If you snore, wake up tired despite enough hours in bed, or have been told you stop breathing at night, this is the number that tells you whether something is actually wrong. The AHI (Apnea Hypopnea Index) counts every time your airway closes completely (an apnea) or partially collapses enough to cut airflow (a hypopnea) during each hour of sleep. A high count means your body is being jolted out of deep sleep dozens of times per night, even if you do not remember it.
That matters because these breathing interruptions do not just ruin your sleep. They repeatedly drop your blood oxygen, spike your blood pressure, and stress your heart. Over years, untreated sleep apnea is tied to heart attack, stroke, high blood pressure, type 2 diabetes, and cognitive decline. AHI is the standard measurement that separates "I snore a bit" from "my body is being damaged every night."

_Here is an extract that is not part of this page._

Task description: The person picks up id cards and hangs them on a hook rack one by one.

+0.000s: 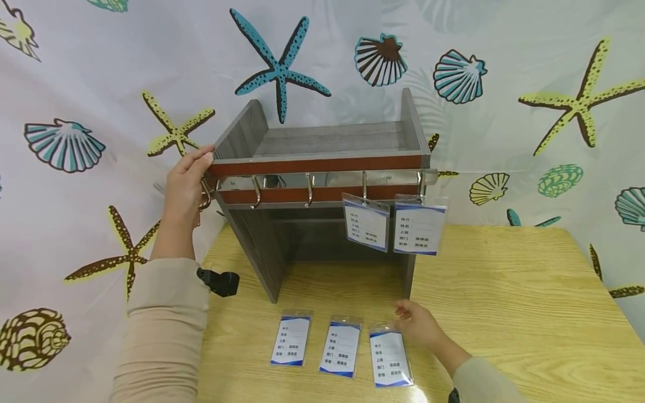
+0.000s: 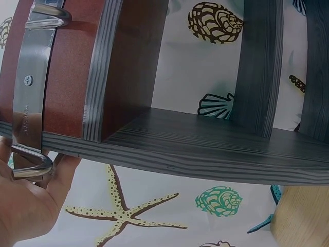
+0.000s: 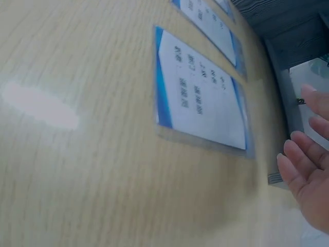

AHI is not a blood marker or a molecule. It is a frequency count: the number of apneas (complete breathing pauses lasting at least 10 seconds) plus hypopneas (partial airflow reductions lasting at least 10 seconds, usually accompanied by a drop in blood oxygen or a brief awakening) per hour of sleep. A sleep study, whether performed in a lab or at home with a wearable device, records your breathing, oxygen levels, and sleep patterns overnight and calculates this number.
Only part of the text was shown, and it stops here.